THE PROBLEM: A faithful copy of the listing below is required.

COLLECTED MATERIAL:
⟨

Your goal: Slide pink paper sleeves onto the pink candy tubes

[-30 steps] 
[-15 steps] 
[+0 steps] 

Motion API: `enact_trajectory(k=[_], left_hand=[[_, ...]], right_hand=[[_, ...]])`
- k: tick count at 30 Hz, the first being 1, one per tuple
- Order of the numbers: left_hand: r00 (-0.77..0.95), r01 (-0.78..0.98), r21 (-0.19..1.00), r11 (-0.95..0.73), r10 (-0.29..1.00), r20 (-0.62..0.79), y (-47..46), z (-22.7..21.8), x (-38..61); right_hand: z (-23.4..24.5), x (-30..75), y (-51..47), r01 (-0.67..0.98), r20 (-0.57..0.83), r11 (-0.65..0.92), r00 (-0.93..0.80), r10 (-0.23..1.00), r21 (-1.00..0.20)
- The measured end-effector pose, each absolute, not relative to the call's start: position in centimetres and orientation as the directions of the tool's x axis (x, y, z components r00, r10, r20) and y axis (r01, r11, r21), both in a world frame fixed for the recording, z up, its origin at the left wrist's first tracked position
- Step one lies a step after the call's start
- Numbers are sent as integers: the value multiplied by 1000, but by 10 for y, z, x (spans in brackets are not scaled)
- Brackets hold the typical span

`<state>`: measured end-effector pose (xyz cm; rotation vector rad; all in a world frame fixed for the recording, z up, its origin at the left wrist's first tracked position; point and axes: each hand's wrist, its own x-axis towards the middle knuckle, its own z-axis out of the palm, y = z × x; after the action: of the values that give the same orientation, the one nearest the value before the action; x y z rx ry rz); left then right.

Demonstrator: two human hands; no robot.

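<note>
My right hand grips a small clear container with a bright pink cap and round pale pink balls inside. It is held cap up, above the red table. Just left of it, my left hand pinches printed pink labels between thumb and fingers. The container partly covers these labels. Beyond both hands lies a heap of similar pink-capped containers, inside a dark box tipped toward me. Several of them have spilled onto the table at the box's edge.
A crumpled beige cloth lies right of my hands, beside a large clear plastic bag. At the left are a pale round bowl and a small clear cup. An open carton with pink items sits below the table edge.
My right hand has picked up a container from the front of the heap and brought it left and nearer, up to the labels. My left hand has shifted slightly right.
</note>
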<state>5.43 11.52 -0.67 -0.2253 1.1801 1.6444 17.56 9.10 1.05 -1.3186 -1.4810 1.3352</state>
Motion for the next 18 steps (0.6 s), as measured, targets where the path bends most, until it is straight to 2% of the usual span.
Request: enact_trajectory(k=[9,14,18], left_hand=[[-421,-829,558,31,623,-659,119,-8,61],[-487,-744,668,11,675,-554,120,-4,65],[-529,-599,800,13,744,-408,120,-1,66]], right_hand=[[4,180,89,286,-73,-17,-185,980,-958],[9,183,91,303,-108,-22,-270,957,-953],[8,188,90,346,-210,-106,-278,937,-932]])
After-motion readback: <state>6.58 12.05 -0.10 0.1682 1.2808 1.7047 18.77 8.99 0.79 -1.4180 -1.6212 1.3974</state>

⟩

COMPLETED EXERCISE:
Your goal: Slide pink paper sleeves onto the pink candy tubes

[-30 steps] 
[-15 steps] 
[+0 steps] 

Motion API: `enact_trajectory(k=[_], left_hand=[[_, ...]], right_hand=[[_, ...]])`
- k: tick count at 30 Hz, the first being 1, one per tuple
- Order of the numbers: left_hand: r00 (-0.77..0.95), r01 (-0.78..0.98), r21 (-0.19..1.00), r11 (-0.95..0.73), r10 (-0.29..1.00), r20 (-0.62..0.79), y (-47..46), z (-22.7..21.8), x (-38..61); right_hand: z (-23.4..24.5), x (-30..75), y (-51..47), r01 (-0.67..0.98), r20 (-0.57..0.83), r11 (-0.65..0.92), r00 (-0.93..0.80), r10 (-0.23..1.00), r21 (-1.00..0.20)
- The measured end-effector pose, each absolute, not relative to the call's start: position in centimetres and orientation as the directions of the tool's x axis (x, y, z components r00, r10, r20) and y axis (r01, r11, r21), both in a world frame fixed for the recording, z up, its origin at the left wrist's first tracked position
- Step one lies a step after the call's start
- Numbers are sent as integers: the value multiplied by 1000, but by 10 for y, z, x (spans in brackets are not scaled)
- Brackets hold the typical span

`<state>`: measured end-effector pose (xyz cm; rotation vector rad; all in a world frame fixed for the recording, z up, its origin at the left wrist's first tracked position; point and axes: each hand's wrist, its own x-axis towards the middle knuckle, its own z-axis out of the palm, y = z × x; after the action: of the values that give the same orientation, the one nearest the value before the action; x y z rx ry rz); left then right.

Demonstrator: two human hands; no robot.

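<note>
My right hand grips a small clear container with a bright pink cap and round pale pink balls inside. It is held cap up, above the red table. Just left of it, my left hand pinches printed pink labels between thumb and fingers. The container partly covers these labels. Beyond both hands lies a heap of similar pink-capped containers, inside a dark box tipped toward me. Several of them have spilled onto the table at the box's edge.
A crumpled beige cloth lies right of my hands, beside a large clear plastic bag. At the left are a pale round bowl and a small clear cup. An open carton with pink items sits below the table edge.
My right hand has picked up a container from the front of the heap and brought it left and nearer, up to the labels. My left hand has shifted slightly right.
</note>
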<state>5.43 11.52 -0.67 -0.2253 1.1801 1.6444 17.56 9.10 1.05 -1.3186 -1.4810 1.3352</state>
Motion for the next 18 steps (0.6 s), as measured, targets where the path bends most, until it is straight to 2% of the usual span.
Request: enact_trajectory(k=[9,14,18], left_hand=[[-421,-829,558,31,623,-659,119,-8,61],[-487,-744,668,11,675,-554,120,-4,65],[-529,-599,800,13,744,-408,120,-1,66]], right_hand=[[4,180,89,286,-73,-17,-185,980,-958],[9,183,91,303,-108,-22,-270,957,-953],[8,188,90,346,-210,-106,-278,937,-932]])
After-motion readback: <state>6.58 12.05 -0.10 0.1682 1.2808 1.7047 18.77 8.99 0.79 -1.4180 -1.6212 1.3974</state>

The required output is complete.